Opened 2 years ago

Last modified 22 months ago

#1893 testing defect

i2psnark: data loss on restarts

Reported by: zzz Owned by: zzz
Priority: minor Milestone: 0.9.30
Component: apps/i2psnark Version: 0.9.28
Keywords: Cc:
Parent Tickets:

Subtickets (add)

#1903: Way to reproduce issues described in 1893defectclosedzzz

Change History (10)

comment:1 Changed 2 years ago by jogger

Add a subticket #1903.

comment:2 Changed 2 years ago by zzz

  • Status changed from new to infoneeded_new

#1903 describes a way to reproduce, where the per-torrent config files under i2psnark.config.d are deleted. Those config files contain state information including completion and whether to remap filenames to "safe" characters. When the files are deleted, we forget that information. Torrents will be rescanned but we dont guess what the file mapping will be in the absence of a config file.

I don't understand why the config files would be deleted or corrupted on shutdown, I'll try to come up with a theory.

Please provide the info requested over in the forum thread: quote:

Please provide the version information from the top of /logs in the console, and the number of torrents you have running.

comment:3 Changed 2 years ago by jogger

  • Status changed from infoneeded_new to new

Found better way to reproduce:

Installed new i2p machine, 0% participating traffic, pointed Snark at data dir with 72 torrents already successfully created and seeded on a different machine.
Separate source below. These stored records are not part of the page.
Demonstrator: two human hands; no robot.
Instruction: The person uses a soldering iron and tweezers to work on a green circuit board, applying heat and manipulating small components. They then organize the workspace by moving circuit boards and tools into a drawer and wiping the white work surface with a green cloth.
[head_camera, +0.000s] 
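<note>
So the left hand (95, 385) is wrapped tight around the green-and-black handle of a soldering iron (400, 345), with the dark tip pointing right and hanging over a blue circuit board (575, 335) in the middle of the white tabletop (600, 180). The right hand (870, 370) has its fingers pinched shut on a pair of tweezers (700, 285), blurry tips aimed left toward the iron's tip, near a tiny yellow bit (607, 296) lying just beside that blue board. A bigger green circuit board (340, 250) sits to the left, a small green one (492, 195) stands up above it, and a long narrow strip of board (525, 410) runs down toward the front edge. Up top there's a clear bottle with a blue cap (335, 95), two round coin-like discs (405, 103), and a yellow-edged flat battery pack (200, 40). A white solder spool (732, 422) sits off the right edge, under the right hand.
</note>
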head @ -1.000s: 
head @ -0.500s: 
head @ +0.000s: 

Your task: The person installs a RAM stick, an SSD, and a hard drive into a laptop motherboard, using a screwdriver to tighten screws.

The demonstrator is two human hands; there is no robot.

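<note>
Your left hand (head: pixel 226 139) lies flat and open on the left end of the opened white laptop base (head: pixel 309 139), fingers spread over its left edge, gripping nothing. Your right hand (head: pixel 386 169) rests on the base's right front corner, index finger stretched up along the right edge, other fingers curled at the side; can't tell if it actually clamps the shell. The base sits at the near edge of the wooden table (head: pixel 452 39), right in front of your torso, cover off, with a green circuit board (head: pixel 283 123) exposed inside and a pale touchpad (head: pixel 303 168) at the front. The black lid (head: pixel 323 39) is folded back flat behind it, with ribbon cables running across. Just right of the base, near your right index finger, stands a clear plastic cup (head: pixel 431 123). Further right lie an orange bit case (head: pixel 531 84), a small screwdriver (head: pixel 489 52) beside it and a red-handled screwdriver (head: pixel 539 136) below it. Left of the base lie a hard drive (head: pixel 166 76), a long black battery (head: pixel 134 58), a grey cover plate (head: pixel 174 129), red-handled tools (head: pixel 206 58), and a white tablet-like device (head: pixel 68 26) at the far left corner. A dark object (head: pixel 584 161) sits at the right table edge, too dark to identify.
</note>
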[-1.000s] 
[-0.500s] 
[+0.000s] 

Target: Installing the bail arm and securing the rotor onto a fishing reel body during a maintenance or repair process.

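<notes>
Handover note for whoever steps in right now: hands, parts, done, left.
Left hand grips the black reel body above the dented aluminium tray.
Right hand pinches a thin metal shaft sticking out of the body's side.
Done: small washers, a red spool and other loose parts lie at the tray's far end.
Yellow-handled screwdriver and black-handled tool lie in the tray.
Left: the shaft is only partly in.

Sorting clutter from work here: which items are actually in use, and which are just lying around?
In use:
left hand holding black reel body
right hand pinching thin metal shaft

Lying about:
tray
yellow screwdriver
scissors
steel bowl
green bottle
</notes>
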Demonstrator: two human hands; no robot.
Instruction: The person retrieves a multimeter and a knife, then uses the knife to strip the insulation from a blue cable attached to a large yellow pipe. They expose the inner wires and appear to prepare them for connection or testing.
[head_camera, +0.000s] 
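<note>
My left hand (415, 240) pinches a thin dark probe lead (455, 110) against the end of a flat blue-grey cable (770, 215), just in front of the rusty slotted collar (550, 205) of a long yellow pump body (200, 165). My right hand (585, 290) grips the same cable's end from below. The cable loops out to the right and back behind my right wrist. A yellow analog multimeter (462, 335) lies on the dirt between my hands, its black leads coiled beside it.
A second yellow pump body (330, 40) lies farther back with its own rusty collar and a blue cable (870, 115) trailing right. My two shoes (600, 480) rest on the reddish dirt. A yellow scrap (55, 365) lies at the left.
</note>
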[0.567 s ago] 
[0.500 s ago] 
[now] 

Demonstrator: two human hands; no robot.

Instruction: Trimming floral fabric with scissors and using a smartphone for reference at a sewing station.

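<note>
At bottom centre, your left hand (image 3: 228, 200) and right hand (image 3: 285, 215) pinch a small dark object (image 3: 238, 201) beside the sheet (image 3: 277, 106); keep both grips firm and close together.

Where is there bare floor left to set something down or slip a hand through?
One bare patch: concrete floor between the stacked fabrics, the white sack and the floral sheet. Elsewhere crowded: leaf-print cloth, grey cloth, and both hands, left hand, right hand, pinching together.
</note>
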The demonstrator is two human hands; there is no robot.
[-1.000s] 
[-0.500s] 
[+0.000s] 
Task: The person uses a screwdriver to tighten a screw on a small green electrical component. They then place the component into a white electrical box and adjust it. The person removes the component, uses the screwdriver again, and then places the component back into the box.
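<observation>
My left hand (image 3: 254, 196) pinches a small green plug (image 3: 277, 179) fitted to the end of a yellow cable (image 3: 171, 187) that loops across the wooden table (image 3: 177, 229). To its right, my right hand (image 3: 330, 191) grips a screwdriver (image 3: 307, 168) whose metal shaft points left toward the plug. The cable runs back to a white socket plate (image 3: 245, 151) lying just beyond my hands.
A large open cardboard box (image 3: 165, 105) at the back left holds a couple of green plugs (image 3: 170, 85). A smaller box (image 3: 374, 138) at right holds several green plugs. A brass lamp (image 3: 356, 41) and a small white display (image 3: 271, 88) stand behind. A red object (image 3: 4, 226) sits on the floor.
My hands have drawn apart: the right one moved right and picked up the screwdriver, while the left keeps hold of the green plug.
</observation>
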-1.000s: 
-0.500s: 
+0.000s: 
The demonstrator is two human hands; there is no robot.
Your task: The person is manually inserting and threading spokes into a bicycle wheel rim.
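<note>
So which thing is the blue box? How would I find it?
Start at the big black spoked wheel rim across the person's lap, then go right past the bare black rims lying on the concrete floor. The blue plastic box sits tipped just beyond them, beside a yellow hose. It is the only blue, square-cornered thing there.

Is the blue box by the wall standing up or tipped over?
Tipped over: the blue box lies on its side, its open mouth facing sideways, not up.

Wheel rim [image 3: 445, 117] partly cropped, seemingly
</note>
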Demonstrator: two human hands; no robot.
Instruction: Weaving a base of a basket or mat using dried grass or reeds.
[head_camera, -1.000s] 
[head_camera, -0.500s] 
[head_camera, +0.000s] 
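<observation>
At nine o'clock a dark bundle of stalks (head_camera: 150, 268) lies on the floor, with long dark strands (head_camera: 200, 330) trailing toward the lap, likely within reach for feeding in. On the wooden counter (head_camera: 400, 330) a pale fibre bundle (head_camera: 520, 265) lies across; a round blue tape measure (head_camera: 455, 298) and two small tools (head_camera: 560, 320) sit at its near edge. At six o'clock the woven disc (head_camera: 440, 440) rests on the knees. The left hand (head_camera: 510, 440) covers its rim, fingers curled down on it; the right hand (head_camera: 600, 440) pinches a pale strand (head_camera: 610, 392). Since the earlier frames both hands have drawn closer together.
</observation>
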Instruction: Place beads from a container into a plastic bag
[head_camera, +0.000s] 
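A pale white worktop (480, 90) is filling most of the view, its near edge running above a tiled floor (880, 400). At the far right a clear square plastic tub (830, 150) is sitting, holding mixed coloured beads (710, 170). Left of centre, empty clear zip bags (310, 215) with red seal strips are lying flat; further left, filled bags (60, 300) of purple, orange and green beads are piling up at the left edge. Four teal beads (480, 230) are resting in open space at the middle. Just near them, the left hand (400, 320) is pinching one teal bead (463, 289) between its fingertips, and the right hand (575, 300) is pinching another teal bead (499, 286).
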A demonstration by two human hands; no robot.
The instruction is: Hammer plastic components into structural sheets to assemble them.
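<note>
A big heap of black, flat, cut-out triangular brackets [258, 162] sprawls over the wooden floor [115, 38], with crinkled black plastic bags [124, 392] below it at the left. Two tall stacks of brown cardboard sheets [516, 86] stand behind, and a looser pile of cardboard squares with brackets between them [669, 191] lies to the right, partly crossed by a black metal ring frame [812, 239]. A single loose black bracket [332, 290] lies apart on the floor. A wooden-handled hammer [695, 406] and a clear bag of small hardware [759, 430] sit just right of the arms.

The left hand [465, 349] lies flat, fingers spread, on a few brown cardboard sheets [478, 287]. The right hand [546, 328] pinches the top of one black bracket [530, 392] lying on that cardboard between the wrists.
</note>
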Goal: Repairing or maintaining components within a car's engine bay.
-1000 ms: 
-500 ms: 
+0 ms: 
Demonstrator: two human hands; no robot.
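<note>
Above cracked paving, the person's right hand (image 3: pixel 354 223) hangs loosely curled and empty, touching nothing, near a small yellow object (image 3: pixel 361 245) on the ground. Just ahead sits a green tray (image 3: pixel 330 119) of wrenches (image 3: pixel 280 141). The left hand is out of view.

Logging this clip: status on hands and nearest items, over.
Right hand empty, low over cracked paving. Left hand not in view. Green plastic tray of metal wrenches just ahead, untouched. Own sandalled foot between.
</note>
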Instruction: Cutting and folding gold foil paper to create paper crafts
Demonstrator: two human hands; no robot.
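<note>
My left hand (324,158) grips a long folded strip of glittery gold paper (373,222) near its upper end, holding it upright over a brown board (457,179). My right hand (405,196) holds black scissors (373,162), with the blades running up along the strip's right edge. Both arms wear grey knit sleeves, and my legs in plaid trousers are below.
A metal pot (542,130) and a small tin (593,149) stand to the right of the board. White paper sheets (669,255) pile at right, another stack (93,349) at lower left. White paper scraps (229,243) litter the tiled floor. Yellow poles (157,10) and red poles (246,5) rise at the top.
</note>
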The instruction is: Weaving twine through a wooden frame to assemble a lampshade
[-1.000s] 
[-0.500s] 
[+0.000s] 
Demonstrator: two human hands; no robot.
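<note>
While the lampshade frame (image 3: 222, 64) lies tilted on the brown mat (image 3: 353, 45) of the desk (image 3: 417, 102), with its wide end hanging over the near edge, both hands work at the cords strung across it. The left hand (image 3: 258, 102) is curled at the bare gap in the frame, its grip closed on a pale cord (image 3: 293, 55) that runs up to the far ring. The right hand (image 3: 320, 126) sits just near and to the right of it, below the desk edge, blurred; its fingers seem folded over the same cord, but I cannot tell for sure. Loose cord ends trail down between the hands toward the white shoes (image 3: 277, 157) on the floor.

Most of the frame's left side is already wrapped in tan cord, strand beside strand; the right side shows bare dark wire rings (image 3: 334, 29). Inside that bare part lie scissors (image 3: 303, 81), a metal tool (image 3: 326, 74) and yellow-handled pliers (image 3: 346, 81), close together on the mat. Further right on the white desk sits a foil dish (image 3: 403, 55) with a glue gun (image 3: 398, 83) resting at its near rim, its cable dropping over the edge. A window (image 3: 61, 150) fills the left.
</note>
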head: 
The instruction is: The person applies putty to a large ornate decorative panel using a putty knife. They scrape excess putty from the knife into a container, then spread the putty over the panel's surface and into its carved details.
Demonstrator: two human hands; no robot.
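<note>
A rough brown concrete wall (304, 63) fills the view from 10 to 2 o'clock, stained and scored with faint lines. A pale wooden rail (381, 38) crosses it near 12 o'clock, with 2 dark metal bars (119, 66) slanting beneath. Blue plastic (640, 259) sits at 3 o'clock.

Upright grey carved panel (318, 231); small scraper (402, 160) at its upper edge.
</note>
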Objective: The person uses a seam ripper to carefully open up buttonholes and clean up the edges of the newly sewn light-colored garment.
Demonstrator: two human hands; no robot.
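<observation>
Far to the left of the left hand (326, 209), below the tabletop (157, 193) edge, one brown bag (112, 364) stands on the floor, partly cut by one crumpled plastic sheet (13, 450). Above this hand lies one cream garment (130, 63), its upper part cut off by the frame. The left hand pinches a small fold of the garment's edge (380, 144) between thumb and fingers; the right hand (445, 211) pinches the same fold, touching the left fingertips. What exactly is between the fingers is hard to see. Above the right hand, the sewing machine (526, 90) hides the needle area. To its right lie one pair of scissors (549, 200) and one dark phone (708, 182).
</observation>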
On first start all torrents were scanned. Files with "unsafe" characters were recreated and redownloaded as described in the forum. Torrents without "unsafe" characters were checked 100% complete.

First restart after some hours: All torrents rescanned - obviously all config files corrupted.

Second restart after some more hours: 19 torrents directly loaded, rest rescanned - obviously most config files corrupted.

Third restart after some more hours: 7 torrents directly loaded, rest rescanned - obviously most config files corrupted.

This has been seen on all my i2p machines on wheezy, jessie, stretch and macOS with 4 different HW platforms, all with journaled file systems. Others also have this problem as there are often leechers appearing being 80 - 95% complete on torrents that have been inactive for weeks. This must be previous seeders exposed to the same problem.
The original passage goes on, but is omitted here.